Lasse de jouer des rôles trop stéréotypés, elle s'essaie, sans succès, à la comédie, puis retourne au théâtre à la fin des années 30, où elle n'a cessé de travailler depuis. On la revoit au cinéma de façon épisodique, s'amusant à se parodier (en Fantine dans les Misérables, L. Milestone, 1952), à jouer les beautés fatales et exotiques (Du sang dans le soleil [Blood on the Sun], F. Lloyd, 1945), les vieilles filles aigries (les Inconnus dans la ville, R. Fleischer, 1955), ou à laisser, encore une fois, l'ombre de la peur traverser ses yeux bleus (Damien — la Malédiction II, D. Taylor, 1978).

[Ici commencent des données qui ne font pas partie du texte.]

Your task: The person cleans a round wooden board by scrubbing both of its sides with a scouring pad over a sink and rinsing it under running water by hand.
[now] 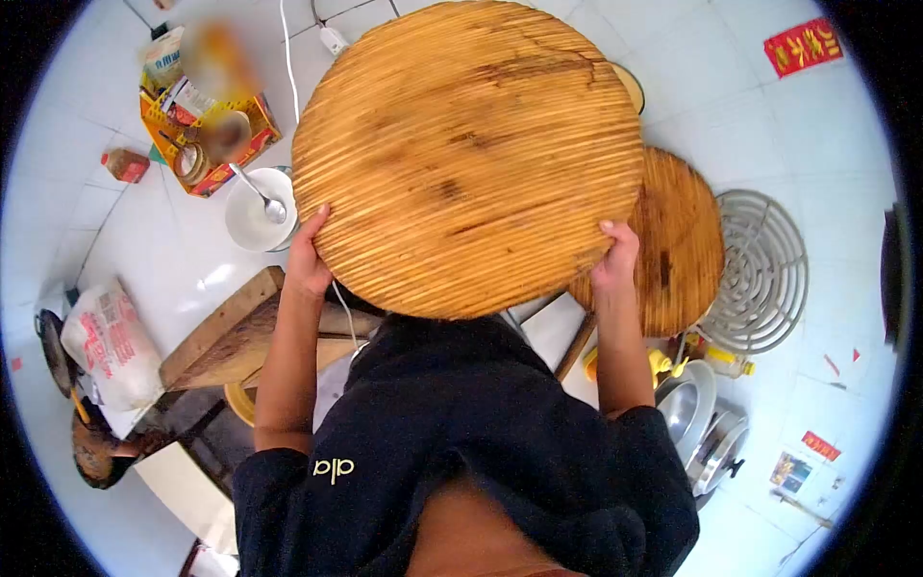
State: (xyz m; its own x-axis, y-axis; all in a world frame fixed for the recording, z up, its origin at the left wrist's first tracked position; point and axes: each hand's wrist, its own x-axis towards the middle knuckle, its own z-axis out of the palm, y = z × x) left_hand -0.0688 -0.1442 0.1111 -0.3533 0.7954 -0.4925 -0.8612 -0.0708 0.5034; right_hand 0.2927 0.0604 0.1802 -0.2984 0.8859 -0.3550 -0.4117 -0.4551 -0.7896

À plus de quatre-vingts ans, elle fait une apparition pleine d'humour malicieux et dévastateur en invalide, survivante d'une terrible attaque martienne dans Mars Attacks ! (T. Burton, 1996).

SIEGEL (Donald, dit Don)

cinéaste américain (Chicago, Ill., 1912 - Nipoma, Ca, 1991).

Don Siegel entre à la Warner Bros en 1936 après avoir fréquenté la Royal Academy of Dramatic Arts de Londres et le Contemporary Theatre Group de Hollywood. Il travaille successivement comme archiviste, assistant monteur et chef du département « inserts » et devient, à la fin des années 30, superviseur du département « montages ». Il y réalise, jusqu'en 1943, de nombreuses séquences de montage révélant son sens du rythme et de la concision (Gentleman Jim, R. Walsh, 1942 ; la Parade de la gloire, M. Curtiz, id. ; Casablanca, id., 1943). Durant cette même période, il règle aussi les scènes d'action d'une quarantaine de grandes productions, citons Sergent York (H. Hawks, 1941), Passage pour Marseille (Curtiz, 1944) et l'Intrigante de Saratoga (S. Wood, 1945). Après avoir mis en scène deux courts métrages : Star in the Night et Hitler Lives, il aborde le long métrage avec The Verdict, thriller fin de siècle interprété par le tandem Peter Lorre-Sydney Greenstreet. En 1949, il quitte la Warner pour une carrière freelance, qui le mènera successivement à la RKO (ça commence à Vera Cruz), à la Universal (Duel sans merci) et à la Columbia (China Venture). Un thriller de style documentaire, les Révoltés de la cellule 11, confirme, en 1954, ses qualités de cinéaste : sens du suspense, sécheresse behavioriste, goût des effets percutants. Le genre restera l'un des plus propices à son talent, et il lui consacrera une dizaine de titres marquants, parmi lesquels : l'Ennemi public, The Line-up, À bout portant, Police sur la ville, Un shérif à New York, l'Inspecteur Harry et l'Évadé d'Alcatraz.